Which is to award big-ass contracts to private companies to do things. Any prize for these ideas don't come close to paying for the costs to accomplish them.

There we go.

Corporations don't want to pay taxes? Go to space!

Corporations who don't want government oversite? Go to space!

Claim a rock as your own! Endless profit, no pesky "legacy" laws!

"Company" mining towns (where one has to buy everything, including their air...)

Bio-engineered "space" employees... (just not quite human-enough to have any "human rights"...)

Well... yeah, I guess we would open a whole new set of problems - yeah, scifi has also pointed towards that - just getting off the rock is not going to change human/corporate greed and behaviour...
posted by jkaczor at 3:30 PM on January 27, 2012 [1 favorite]

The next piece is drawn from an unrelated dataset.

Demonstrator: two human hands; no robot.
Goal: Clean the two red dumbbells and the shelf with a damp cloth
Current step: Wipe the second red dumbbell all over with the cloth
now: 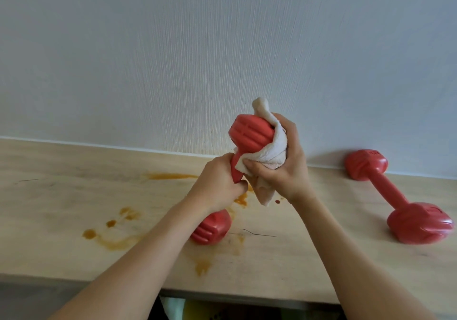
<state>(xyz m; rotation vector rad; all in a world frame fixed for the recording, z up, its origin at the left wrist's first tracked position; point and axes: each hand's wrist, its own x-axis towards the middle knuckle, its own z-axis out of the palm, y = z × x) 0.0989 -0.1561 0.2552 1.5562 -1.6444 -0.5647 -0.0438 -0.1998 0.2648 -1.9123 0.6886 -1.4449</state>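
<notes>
1. Orange-brown stains (111, 241) are spread over the wooden shelf (49, 196).
2. One red dumbbell (249, 134) is gripped upright at its handle by the left hand (217, 183).
3. A white cloth (269, 151) is clutched against its upper head by the right hand (284, 164).
4. The second dumbbell (395, 193) is laid on the shelf, far right.

Shelf (61, 250) is bare wood on the left w/ only flat brown stains (116, 235), so a hand passes freely there. Centre is blocked by the held dumbbell (249, 134), upright, and both arms. Far right, second dumbbell (393, 196) lies near the wall (222, 47). Open strip btwn the two dumbbells.
</notes>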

We need to solve our problems on earth.

Agreed.
posted by KokuRyu at 3:30 PM on January 27, 2012


You know, as Heinlein pointed out in The Moon is a Harsh Mistress, anyone with a moon base has the absolutely commanding position in a war. If you get annoyed with someone, lifting rocks out of the lunar gravity well is cheap, and they turn into insanely devastating weapons when dropped from 250,000 miles up. If big enough, they become the equivalent of nukes, but without the radiation -- the biggest conventional explosives imaginable. And it's just rocks, no high tech wizardry required, just enough industrial infrastructure to lift masses out of lunar gravity.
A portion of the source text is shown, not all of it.